A partir de 1969, com o golpe dentro do golpe
militar, as esperanças de uma volta à democracia acabaram de vez. Um dos meus momentos de respiro e felicidade
era ir às bancas de jornais, semanalmente, comprar e ler “O Pasquim”, jornal de
humor e política que marcou época como mídia de resistência. A publicação reunia a fina flor do jornalismo
crítico do período, gente como Millôr Fernandes, Tarso de Castro, Ivan Lessa,
Paulo Francis, Sérgio Cabral pai, Sérgio Augusto, Tárik de Souza e cartunistas
e desenhistas do quilate de um Ziraldo, um Jaguar, um Fortuna. Pois, diante desse time de cobras, um dos
grandes destaques e sucesso comprovado do Pasquim era Henrique Filho, o Henfil
(1944-1988). O mineirim , filho de D.
Maria, irmão do cantor e compositor Chico Mário, de Glorinha e do Betinho. O país que sonhava “com a volta do irmão do
Henfil”, na magnífica canção de João Bosco e Aldir Blanc, imortalizada por Elis
Regina, referia-se ao Betinho da luta contra a fome, que ficou para as páginas
mais bonitas da história do nosso país.
Enquanto o general Figueiredo preferia o
cheiro dos cavalos ao cheiro do povo, os personagens de Henfil exalavam povo
por todos os poros. O povo era, para
ele, a única esperança real. Os
fradinhos, o cumprido resignado e o baixinho provocador, marcaram época. E a Graúna, o Zeferino, o bode Orelana,
Ubaldo, o paranóico, e o Cabôco Mamadô são insuperáveis. Tem também o Urubu flamenguista, lançado nos
tempos de sua participação na mídia esportiva.
E quem pode se esquecer das famosas cartas que ele escrevia para a mãe,
na revista Isto É , entre 1977 e 1984, com uma foto de D. Maria no alto?
Cartunista e artista multimídia, diríamos
hoje, Henfil escreveu livros, atuou na TV e no cinema, mas não chegou a
concretizar um filme de animação com seus personagens. No documentário “Henfil”, dirigido por Angela
Zoé, ela tenta reparar isso, filmando um grupo de jovens animadores que, a
partir de um workshop sobre o trabalho de
Henfil, cria um curta de animação com os personagens dele.
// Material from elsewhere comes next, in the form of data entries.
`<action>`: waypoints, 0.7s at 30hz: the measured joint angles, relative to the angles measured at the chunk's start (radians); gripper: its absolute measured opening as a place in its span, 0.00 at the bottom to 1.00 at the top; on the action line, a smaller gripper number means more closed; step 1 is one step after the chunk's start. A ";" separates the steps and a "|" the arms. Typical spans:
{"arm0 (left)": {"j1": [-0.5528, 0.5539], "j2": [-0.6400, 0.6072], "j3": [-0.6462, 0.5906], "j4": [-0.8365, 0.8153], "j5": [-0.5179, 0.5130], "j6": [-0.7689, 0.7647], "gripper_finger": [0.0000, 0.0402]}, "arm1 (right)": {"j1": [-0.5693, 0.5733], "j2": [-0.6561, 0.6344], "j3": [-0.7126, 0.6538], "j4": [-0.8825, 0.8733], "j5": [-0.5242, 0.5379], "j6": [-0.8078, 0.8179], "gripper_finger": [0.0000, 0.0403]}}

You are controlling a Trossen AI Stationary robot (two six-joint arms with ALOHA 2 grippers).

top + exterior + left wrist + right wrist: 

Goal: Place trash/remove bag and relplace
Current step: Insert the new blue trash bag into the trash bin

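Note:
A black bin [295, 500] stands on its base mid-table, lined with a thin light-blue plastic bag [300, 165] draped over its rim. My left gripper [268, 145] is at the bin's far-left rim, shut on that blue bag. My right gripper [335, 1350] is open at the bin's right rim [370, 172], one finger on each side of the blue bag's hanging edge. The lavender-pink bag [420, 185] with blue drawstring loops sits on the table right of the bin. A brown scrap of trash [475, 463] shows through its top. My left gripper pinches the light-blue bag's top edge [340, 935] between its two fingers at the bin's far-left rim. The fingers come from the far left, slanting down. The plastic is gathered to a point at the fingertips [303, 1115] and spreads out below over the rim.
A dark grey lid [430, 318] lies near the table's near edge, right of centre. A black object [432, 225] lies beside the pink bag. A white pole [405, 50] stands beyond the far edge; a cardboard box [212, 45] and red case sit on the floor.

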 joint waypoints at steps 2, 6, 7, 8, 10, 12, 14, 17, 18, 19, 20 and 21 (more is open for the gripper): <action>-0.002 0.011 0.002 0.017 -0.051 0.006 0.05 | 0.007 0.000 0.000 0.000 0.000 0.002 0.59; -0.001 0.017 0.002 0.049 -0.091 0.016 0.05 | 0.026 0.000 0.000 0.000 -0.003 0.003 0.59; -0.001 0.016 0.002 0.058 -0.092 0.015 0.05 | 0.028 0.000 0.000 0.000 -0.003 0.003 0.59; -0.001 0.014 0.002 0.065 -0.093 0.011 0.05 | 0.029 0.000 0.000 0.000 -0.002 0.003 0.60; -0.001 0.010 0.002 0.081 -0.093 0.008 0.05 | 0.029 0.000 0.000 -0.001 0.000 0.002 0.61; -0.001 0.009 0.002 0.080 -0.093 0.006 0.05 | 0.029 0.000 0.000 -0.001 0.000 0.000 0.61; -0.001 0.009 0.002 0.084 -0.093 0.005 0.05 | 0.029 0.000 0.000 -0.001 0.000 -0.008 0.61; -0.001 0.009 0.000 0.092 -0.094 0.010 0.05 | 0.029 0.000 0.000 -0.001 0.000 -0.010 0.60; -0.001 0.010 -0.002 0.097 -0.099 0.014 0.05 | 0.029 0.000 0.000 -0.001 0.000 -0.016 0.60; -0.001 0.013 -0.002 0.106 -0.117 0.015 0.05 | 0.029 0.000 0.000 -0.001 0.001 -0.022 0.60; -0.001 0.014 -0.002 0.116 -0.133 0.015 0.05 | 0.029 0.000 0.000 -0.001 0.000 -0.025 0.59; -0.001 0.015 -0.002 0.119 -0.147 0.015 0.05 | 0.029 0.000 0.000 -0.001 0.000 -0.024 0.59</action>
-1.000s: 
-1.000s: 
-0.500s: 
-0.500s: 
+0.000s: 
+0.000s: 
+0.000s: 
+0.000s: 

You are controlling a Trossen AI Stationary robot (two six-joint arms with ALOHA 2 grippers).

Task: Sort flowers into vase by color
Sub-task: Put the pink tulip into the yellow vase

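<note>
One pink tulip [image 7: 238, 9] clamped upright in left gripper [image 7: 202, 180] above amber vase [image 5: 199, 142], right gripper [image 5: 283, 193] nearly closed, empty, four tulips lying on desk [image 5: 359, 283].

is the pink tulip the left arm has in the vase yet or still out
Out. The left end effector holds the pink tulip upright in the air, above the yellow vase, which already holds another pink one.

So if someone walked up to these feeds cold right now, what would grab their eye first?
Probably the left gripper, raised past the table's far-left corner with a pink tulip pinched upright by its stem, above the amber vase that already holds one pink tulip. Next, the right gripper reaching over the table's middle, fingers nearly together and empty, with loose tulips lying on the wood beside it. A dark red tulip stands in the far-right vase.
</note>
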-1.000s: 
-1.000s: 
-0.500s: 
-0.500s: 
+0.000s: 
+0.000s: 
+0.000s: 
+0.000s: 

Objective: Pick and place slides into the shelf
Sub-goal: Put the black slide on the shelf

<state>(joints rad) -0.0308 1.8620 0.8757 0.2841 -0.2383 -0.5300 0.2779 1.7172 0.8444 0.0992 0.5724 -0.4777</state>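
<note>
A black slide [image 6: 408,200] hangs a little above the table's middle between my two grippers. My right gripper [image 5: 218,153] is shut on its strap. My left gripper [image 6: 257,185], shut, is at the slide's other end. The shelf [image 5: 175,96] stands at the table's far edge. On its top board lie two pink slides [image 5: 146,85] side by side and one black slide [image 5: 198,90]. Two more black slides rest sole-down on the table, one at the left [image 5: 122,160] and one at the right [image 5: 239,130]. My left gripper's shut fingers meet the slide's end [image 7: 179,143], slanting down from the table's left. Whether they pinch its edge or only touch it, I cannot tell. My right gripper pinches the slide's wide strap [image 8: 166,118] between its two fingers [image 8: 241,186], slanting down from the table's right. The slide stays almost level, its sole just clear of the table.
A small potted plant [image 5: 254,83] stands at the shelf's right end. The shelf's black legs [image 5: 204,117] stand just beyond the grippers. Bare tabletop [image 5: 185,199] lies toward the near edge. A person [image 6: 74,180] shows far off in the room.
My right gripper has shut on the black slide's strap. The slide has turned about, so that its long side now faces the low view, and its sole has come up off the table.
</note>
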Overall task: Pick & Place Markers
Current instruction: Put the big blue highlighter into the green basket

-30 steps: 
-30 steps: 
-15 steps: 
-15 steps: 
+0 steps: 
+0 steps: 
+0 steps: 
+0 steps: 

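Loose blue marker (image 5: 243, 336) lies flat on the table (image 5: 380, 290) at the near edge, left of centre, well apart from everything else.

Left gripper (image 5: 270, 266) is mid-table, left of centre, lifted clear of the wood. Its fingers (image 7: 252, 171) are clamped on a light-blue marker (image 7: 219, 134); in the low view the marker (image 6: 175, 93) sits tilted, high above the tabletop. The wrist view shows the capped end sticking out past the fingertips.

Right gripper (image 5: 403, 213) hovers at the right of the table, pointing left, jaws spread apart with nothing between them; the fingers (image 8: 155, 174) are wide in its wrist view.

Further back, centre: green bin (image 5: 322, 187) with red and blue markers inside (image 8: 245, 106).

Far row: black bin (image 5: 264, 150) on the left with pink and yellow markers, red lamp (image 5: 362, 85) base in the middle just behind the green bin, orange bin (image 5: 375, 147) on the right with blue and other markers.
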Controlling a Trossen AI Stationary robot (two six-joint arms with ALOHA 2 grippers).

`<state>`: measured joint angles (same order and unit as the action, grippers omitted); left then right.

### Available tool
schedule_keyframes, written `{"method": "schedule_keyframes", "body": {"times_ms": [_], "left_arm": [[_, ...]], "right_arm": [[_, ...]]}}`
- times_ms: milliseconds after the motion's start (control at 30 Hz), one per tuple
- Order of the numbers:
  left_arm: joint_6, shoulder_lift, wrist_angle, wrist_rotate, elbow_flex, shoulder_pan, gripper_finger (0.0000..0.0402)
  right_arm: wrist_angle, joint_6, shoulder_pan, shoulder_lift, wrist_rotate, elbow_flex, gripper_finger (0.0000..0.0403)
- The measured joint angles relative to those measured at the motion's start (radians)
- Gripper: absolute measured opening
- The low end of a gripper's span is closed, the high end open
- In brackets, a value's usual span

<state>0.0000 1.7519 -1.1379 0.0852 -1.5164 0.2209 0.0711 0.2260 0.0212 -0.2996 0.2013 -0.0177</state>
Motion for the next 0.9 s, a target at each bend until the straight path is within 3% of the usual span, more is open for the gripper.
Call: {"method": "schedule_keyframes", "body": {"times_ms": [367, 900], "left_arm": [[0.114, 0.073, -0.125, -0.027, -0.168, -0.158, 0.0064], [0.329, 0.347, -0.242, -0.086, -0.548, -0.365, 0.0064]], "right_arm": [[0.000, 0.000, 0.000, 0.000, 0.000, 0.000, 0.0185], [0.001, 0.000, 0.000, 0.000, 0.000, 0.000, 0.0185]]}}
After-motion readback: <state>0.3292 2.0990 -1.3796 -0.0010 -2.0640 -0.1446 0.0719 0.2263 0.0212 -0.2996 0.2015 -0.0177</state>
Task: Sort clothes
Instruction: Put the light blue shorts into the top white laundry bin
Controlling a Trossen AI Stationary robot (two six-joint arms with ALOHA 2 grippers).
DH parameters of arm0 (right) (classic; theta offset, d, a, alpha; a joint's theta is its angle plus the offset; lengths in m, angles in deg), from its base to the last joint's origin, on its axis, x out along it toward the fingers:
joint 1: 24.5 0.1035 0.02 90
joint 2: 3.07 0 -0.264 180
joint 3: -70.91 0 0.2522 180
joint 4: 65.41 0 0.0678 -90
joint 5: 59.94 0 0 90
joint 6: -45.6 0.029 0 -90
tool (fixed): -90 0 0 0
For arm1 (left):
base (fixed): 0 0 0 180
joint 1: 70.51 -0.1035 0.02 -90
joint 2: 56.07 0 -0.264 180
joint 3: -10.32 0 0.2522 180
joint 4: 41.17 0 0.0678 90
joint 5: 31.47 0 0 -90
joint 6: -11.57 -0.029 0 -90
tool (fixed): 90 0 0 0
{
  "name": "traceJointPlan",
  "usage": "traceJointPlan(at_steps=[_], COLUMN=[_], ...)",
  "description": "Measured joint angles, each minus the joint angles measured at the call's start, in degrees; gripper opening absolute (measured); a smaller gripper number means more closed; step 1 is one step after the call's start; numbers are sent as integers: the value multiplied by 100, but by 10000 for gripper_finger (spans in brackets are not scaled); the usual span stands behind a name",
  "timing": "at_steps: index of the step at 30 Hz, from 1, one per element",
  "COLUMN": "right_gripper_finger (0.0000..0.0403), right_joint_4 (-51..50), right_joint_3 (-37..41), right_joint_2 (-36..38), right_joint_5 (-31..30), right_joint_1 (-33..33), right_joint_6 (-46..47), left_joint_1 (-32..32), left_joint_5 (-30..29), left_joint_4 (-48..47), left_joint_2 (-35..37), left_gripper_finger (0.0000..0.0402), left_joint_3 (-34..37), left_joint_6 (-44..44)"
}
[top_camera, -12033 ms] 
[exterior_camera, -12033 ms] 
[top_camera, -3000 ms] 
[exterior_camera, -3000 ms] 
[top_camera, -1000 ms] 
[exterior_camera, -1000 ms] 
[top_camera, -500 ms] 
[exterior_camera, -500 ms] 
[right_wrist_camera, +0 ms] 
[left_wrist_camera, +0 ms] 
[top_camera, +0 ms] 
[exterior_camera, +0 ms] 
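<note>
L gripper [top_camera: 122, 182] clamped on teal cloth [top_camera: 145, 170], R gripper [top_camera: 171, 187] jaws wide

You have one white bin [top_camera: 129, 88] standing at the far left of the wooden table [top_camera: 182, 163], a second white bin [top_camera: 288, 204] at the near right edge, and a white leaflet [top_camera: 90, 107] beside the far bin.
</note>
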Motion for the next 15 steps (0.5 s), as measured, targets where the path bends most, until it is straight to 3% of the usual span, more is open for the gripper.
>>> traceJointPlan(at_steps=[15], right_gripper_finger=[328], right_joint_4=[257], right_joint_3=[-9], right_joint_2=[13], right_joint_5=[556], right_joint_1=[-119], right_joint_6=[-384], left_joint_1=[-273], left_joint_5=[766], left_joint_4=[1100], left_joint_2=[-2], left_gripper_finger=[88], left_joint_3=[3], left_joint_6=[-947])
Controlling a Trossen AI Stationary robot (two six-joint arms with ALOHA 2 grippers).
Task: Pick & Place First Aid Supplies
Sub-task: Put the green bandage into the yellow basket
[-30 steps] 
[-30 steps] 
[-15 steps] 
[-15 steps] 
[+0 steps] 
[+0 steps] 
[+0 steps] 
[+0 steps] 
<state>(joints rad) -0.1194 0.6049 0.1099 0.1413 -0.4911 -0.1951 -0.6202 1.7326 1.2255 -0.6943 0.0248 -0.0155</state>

O processo é mostrado e o resultado é
apresentado no final do filme. Para
isso, contaram com a ajuda de Ziraldo, por exemplo, que lhes mostrou que a Graúna
não poderia ficar certinha e bonitinha, porque o traço que a caracterizava era
sujo, nervoso, desenho em movimento.
De fato, em poucas linhas, Henfil mostrava
tudo, em ação. Com poucas palavras,
dizia tudo, também. De um modo urgente,
tinha que ser para já, como o lema “Diretas já”, que ele produziu e disseminou.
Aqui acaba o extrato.